_WHAT IS EXPECTED_. Repeat exactly the lines of the entries below from the one with "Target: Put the" through the one with "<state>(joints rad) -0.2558", both ends included, and nothing else.

_SOURCE RECORDS_.
Segment Open

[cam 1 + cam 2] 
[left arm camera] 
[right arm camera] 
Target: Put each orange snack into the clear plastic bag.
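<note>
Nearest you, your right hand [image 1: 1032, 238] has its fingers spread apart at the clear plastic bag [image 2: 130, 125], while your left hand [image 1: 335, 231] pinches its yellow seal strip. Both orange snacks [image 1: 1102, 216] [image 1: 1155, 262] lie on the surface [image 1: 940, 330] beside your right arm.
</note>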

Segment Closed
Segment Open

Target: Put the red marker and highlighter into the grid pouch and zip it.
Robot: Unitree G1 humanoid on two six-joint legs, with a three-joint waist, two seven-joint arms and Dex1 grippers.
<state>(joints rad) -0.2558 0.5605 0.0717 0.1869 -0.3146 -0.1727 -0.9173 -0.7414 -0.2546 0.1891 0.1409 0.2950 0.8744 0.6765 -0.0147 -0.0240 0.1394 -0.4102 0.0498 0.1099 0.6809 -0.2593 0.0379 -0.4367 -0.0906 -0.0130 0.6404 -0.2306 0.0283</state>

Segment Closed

_RESPONSE FOR THIS EXERCISE_.
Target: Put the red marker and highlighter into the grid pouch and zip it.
Robot: Unitree G1 humanoid on two six-joint legs, with a three-joint waist, two seven-joint arms and Dex1 grippers.
<state>(joints rad) -0.2558 0.5605 0.0717 0.1869 -0.3146 -0.1727 -0.9173 -0.7414 -0.2546 0.1891 0.1409 0.2950 0.8744 0.6765 -0.0147 -0.0240 0.1394 -0.4102 0.0498 0.1099 0.6809 -0.2593 0.0379 -0.4367 -0.0906 -0.0130 0.6404 -0.2306 0.0283</state>

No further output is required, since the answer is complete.